* Records drawn from a dataset:

——

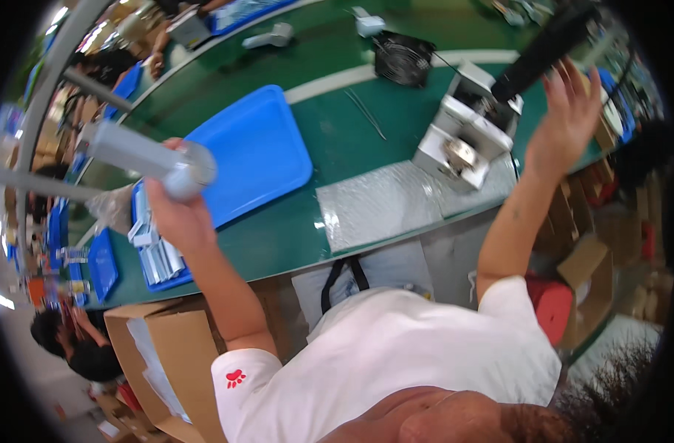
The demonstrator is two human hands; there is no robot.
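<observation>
My left hand point(180, 214) is closed around a light grey hair-dryer-shaped device point(141, 151), raised above a blue tray point(259, 159). The device's round head is at the palm, and its long body points to the upper left. On the right, my right hand point(562, 122) is raised with its fingers apart, beside a hanging black cylindrical tool point(544, 52) that resembles an electric screwdriver. The tool's lower end is over a white box-like fixture point(455, 122), which has a round metallic part point(460, 153) in it.
Bubble wrap point(381, 203) lies along the near bench edge. Beyond it are thin wires point(366, 114) and a black fan point(403, 59). A similar grey device point(270, 35) lies on the far green surface. Pale blue pieces point(160, 258) fill a tray at left; a cardboard box point(167, 369) stands below.
</observation>
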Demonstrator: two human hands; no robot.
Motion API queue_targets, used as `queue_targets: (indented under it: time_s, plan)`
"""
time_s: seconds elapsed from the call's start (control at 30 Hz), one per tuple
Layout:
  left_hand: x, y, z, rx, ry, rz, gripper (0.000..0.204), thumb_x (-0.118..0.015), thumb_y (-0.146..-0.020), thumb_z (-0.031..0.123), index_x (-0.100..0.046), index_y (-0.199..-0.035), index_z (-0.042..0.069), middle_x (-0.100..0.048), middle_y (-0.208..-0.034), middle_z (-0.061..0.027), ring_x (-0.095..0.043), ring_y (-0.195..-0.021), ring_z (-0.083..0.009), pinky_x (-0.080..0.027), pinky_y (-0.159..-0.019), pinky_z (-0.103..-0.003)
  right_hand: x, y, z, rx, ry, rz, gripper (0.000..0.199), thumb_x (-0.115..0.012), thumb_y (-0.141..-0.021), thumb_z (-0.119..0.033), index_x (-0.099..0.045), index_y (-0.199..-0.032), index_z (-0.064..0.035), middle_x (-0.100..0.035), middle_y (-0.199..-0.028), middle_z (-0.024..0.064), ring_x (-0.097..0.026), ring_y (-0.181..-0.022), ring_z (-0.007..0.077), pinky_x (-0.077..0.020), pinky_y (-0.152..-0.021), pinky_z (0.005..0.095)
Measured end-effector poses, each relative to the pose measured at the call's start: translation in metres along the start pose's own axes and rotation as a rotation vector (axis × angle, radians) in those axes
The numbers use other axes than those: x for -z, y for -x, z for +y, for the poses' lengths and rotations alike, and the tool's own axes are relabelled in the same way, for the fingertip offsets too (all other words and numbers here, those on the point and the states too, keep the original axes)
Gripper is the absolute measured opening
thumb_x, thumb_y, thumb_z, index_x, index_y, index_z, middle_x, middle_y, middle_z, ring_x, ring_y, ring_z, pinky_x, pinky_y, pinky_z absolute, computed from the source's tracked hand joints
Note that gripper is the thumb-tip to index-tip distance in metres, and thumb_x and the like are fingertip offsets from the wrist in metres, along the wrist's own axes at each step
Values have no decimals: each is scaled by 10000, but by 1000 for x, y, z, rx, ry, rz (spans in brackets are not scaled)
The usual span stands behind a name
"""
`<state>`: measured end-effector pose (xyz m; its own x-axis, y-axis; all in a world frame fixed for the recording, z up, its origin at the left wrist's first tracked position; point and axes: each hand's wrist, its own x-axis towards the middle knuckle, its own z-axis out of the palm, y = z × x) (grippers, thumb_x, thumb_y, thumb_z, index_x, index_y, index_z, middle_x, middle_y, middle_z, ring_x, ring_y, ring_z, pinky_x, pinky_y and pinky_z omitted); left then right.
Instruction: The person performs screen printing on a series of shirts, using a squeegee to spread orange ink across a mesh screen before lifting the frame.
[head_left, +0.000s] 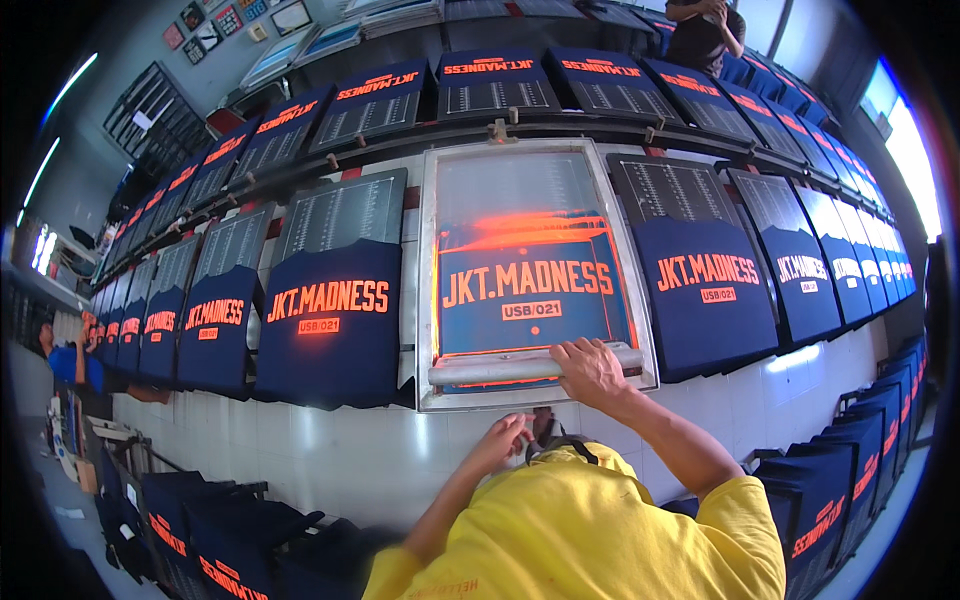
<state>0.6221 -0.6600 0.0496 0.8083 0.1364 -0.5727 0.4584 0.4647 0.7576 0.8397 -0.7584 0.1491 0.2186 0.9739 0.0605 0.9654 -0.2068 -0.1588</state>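
My right hand (pixel 592 372) is closed over the right part of a long squeegee (pixel 490 374), which lies across the near end of a screen-printing frame (pixel 427 270). The mesh of the frame carries orange lettering and a smeared band of orange ink (pixel 535 230) above it. Under the frame lies dark blue fabric, seen through the mesh. My left hand (pixel 503 440) is off the frame, just below its near edge and close to my body. Its fingers are loosely bent and apart, with nothing visible in them.
Navy shirts with orange print lie on boards to the left (pixel 330 345) and right (pixel 700 300). Another row of shirts (pixel 495 80) stands beyond a rail (pixel 350 145). More hang behind me at both sides. A person (pixel 705 35) stands at the far right, another (pixel 75 365) at the left.
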Motion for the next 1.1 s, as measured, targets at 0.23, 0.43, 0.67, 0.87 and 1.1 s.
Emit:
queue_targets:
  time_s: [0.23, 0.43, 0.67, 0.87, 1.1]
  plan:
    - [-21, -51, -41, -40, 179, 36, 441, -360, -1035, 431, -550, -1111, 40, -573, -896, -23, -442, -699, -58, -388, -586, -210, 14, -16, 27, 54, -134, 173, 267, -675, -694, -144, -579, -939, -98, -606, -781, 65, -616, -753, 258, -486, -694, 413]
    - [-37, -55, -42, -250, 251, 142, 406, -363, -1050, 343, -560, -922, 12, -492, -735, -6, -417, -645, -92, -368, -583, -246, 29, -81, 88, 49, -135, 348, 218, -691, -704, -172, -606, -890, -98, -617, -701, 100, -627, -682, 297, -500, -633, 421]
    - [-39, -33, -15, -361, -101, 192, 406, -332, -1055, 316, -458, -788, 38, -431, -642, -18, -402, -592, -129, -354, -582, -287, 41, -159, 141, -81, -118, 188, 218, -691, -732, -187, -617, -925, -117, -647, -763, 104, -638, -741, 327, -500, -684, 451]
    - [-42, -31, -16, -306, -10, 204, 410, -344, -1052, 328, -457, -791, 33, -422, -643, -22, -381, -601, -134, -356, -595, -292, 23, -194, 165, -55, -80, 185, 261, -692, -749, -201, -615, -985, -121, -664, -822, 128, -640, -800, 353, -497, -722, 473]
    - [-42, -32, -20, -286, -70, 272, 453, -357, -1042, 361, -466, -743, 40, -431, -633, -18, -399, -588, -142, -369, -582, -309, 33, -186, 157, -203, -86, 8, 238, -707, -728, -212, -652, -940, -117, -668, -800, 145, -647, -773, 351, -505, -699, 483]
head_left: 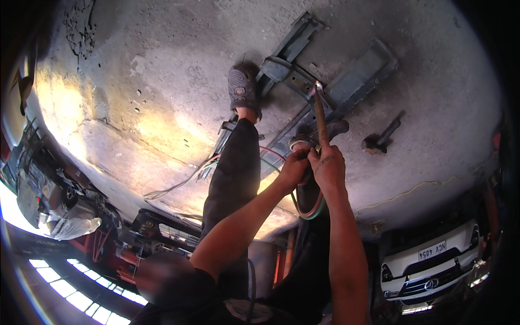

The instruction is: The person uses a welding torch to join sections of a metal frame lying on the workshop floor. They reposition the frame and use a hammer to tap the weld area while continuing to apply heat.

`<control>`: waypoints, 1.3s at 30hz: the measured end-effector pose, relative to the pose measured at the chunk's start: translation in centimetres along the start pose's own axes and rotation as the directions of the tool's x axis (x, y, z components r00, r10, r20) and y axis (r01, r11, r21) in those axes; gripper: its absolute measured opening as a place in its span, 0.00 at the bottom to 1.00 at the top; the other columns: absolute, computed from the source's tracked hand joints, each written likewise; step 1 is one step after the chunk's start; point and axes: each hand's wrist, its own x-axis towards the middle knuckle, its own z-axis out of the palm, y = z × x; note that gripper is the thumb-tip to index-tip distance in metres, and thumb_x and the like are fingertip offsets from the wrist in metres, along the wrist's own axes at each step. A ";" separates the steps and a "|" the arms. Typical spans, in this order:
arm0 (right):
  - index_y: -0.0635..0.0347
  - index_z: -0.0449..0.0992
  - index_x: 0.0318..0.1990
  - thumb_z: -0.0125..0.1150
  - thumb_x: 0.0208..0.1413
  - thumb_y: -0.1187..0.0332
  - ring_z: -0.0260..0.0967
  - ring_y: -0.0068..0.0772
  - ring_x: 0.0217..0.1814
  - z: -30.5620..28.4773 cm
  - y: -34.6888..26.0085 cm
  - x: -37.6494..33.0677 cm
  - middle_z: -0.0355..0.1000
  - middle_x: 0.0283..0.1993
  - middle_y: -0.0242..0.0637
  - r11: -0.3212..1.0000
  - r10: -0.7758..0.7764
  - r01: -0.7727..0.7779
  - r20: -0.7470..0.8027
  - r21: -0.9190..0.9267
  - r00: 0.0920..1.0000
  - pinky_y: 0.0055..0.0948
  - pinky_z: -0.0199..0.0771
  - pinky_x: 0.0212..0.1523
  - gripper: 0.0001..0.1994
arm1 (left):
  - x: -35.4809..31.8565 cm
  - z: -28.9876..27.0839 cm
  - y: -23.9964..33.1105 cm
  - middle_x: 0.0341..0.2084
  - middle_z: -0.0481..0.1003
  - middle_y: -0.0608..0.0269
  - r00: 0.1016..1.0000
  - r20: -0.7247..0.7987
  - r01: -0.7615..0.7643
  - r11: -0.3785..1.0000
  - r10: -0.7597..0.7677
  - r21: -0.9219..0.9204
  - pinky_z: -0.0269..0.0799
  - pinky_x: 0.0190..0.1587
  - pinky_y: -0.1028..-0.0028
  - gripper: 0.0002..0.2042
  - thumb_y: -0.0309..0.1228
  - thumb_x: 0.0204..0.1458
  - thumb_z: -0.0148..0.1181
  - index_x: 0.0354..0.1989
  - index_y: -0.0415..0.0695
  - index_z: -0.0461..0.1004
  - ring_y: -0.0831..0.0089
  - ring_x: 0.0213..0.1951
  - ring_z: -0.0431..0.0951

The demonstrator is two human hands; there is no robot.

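Observation:
My right hand (329, 165) is wrapped round the handle end of a gas torch (320, 120), which points away from me. A small bright flame (318, 85) glows at the torch tip, against a grey steel frame (355, 76) lying on the floor. Close beside it, my left hand (297, 167) is closed at the rear of the torch, its fingertips partly hidden. Red and green hoses (311, 215) loop down below my hands. My left shoe (242, 86) rests by the frame's crosspiece; my right foot is partly covered by my hands and the torch.
A hammer (385, 134) lies on the concrete floor to the right of the frame. Hose lines (173, 190) trail off to the left. A thin yellow cord (409, 192) runs across the floor toward a white vehicle (433, 265). Vehicle parts (70, 189) stand at the left.

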 end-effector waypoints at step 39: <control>0.58 0.67 0.63 0.62 0.52 0.65 0.75 0.60 0.41 0.3 -0.4 -0.3 0.76 0.36 0.56 0.999 -0.017 0.014 0.092 0.036 0.996 0.50 0.75 0.42 0.29 | 1.9 -2.7 -2.4 0.45 0.76 0.53 0.992 -0.045 -0.094 0.922 0.120 0.377 0.77 0.38 0.68 0.15 0.24 0.41 0.67 0.41 0.38 0.79 0.62 0.41 0.81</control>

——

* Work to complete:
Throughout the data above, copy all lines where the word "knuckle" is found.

* Answer for the task:
`<state>`: measured end-effector pose (xyz m; its own x-axis, y-axis; all in a world frame fixed for the recording, z up, its origin at the left wrist's first tracked position; point and axes: each hand's wrist, its own x-axis towards the middle knuckle, its own z-axis out of the palm, y = z × x) (grippers, thumb_x, thumb_y, thumb_z, index_x, index_y, index_z, middle_x, middle_y, middle_z, ring_x, ring_y, ring_z, pinky_x, pinky_y and pinky_z omitted); left then right.
`<control>`: waypoints, 1.3s at 30hz: the measured end-effector pose, relative to the pose measured at the chunk's start: translation in centimetres along the start pose's own axes and rotation as the directions of the tool's x axis (x, y, z components r00, r10, r20) and y axis (r01, r11, r21) in those axes; gripper: its absolute measured opening as a place in its span, 0.00 at the bottom to 1.00 at the top; the other columns: absolute, computed from the source's tracked hand joints, each written likewise; step 1 is one step after the chunk's start; point and axes: each hand's wrist, its own x-axis towards the middle knuckle, its own z-axis out of the palm, y = z × x; note that gripper is the thumb-tip to index-tip distance in metres, and thumb_x and the like are fingertip offsets from the wrist in metres, along the wrist's own axes at each step. A ";" separates the steps and a "|" the arms. Typical spans, in this order:

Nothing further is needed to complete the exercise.